◆ DATA RECORDS:
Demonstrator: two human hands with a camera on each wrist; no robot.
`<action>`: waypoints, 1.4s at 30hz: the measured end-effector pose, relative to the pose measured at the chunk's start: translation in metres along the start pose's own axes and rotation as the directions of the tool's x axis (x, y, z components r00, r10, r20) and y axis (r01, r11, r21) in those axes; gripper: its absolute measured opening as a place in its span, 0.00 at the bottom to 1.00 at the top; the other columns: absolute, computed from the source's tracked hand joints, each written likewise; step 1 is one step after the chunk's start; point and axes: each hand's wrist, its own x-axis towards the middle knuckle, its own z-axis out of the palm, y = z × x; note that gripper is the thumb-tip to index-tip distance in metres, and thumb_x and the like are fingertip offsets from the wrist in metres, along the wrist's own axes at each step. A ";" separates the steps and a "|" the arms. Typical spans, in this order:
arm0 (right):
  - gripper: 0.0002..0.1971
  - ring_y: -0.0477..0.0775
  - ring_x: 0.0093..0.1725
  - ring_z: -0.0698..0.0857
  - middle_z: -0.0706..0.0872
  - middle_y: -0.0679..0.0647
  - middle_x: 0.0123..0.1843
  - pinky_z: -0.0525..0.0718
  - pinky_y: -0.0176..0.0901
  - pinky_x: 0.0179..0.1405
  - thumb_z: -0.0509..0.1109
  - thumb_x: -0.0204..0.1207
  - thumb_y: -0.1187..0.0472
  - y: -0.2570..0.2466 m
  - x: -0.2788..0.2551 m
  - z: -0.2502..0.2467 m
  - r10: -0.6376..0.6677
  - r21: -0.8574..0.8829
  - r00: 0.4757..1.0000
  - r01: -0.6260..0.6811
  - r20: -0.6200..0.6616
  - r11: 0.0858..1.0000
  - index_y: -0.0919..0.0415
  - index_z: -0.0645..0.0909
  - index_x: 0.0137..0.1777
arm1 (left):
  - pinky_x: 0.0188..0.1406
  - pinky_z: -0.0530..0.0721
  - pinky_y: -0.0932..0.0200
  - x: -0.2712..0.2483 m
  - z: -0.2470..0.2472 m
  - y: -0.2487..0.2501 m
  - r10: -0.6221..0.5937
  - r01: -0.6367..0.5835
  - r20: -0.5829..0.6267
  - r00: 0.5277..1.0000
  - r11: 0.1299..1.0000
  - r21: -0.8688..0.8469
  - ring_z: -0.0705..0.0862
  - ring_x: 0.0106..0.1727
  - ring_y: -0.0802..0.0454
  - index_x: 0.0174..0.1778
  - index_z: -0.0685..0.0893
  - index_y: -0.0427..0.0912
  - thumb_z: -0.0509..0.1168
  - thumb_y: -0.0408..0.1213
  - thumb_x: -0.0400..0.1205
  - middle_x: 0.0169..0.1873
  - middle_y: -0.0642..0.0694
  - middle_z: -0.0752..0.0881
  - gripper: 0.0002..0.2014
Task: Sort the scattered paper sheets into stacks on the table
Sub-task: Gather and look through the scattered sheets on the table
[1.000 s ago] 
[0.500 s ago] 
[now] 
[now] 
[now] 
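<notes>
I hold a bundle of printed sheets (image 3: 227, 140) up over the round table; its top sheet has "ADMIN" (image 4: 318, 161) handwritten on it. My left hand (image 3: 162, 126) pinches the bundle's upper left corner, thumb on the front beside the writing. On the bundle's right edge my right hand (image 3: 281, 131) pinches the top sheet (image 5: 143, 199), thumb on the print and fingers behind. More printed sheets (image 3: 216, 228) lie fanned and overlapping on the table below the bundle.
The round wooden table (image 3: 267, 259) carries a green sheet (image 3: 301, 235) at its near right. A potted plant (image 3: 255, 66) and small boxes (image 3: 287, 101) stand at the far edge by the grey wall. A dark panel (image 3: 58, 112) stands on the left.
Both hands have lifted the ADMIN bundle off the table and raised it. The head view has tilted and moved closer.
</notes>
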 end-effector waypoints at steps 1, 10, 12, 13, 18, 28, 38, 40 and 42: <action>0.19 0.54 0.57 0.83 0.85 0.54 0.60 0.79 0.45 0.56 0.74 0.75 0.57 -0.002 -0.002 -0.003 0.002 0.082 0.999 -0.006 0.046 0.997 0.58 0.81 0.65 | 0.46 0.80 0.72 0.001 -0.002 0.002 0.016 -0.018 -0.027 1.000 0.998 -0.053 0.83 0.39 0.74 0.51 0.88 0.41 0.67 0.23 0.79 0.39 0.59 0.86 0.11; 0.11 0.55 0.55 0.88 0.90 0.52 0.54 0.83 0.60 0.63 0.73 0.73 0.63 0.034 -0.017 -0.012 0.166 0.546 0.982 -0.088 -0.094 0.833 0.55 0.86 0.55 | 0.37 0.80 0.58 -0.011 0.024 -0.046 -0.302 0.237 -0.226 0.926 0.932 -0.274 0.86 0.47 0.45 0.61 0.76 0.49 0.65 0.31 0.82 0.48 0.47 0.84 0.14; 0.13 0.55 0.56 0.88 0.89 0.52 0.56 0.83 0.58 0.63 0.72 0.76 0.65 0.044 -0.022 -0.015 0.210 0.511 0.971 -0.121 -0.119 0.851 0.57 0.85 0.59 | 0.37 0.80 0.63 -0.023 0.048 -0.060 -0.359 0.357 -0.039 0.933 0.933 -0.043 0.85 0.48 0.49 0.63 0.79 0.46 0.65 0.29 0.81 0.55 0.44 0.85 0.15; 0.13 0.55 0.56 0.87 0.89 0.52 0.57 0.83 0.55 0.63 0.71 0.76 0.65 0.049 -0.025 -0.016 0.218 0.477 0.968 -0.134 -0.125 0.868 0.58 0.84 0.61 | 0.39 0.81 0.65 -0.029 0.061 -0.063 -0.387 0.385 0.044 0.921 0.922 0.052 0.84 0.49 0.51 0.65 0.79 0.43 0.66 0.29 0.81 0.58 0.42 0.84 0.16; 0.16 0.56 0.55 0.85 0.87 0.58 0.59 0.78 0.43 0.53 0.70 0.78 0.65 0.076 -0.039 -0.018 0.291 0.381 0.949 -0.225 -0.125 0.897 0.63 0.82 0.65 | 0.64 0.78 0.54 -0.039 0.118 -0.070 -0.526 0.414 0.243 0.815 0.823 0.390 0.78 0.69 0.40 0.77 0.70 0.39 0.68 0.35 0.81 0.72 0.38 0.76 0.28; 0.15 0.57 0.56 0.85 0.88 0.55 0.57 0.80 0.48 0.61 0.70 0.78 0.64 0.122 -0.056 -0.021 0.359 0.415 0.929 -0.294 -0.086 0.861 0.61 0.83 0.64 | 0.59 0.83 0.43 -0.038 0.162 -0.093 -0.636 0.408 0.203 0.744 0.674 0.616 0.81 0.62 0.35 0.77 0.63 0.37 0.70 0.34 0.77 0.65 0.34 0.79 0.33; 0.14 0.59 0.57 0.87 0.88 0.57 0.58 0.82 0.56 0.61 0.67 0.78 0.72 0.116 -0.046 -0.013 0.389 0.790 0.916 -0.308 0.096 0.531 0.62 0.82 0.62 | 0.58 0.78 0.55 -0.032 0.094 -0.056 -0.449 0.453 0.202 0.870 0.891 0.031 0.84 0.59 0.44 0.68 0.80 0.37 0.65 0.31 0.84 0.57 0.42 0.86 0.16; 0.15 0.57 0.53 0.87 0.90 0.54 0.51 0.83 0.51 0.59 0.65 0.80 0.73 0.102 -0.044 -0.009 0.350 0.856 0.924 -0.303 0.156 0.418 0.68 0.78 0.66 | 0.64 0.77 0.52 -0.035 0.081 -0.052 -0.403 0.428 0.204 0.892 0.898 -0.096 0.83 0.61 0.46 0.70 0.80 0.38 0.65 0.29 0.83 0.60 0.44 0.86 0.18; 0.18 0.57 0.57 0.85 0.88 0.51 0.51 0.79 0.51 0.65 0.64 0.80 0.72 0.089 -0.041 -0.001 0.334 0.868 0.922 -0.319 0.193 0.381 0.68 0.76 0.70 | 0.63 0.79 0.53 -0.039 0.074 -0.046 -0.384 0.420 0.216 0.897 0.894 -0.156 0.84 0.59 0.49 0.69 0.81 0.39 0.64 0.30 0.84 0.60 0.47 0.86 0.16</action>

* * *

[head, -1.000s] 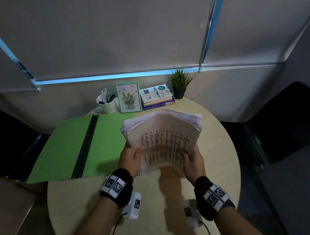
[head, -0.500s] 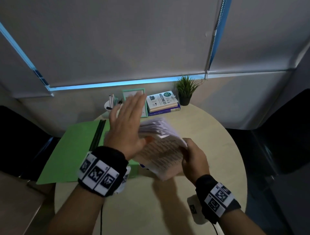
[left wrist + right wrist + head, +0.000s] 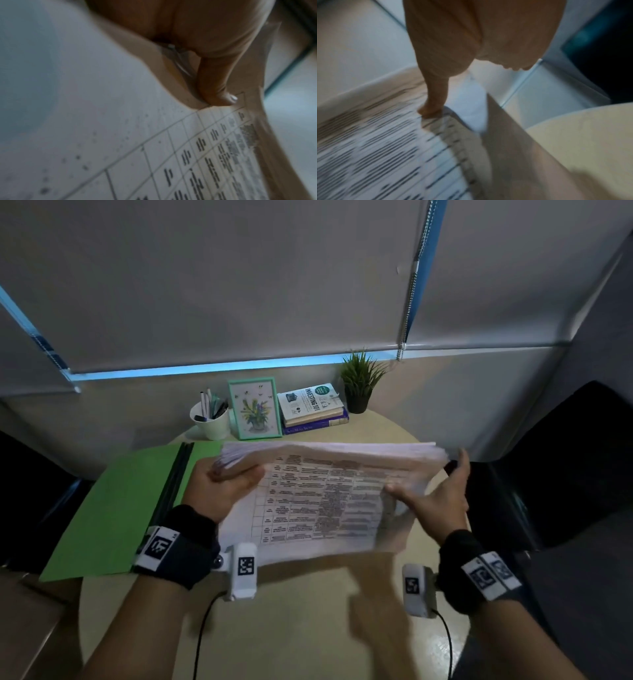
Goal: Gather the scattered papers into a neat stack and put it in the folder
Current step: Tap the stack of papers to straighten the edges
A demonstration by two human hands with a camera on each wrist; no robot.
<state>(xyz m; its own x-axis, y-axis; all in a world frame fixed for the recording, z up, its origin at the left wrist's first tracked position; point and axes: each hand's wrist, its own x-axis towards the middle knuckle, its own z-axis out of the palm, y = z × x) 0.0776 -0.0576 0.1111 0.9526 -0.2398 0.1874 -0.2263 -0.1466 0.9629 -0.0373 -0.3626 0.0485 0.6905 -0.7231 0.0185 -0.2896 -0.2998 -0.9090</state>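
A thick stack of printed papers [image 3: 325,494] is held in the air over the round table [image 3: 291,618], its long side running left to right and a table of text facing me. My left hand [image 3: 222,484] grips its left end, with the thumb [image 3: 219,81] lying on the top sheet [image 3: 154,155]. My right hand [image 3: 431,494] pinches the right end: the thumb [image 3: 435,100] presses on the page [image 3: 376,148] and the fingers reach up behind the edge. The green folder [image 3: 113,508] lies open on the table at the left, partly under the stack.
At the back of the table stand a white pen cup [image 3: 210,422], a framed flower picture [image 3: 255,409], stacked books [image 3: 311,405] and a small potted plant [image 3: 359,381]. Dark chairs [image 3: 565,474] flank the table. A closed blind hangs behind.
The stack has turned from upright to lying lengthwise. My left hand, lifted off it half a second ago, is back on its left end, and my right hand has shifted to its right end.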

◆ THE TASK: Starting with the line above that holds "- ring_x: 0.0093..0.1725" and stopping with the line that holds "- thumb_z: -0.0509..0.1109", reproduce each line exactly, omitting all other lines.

◆ EXERCISE RESPONSE:
  - ring_x: 0.0093..0.1725
  - ring_z: -0.0698..0.0857
  - middle_z: -0.0706..0.0872
  - middle_y: -0.0679..0.0647
  - middle_x: 0.0123..0.1843
  - pinky_z: -0.0525..0.0718
  - pinky_y: -0.0176..0.0901
  - pinky_x: 0.0179..0.1405
  - thumb_z: -0.0509..0.1109

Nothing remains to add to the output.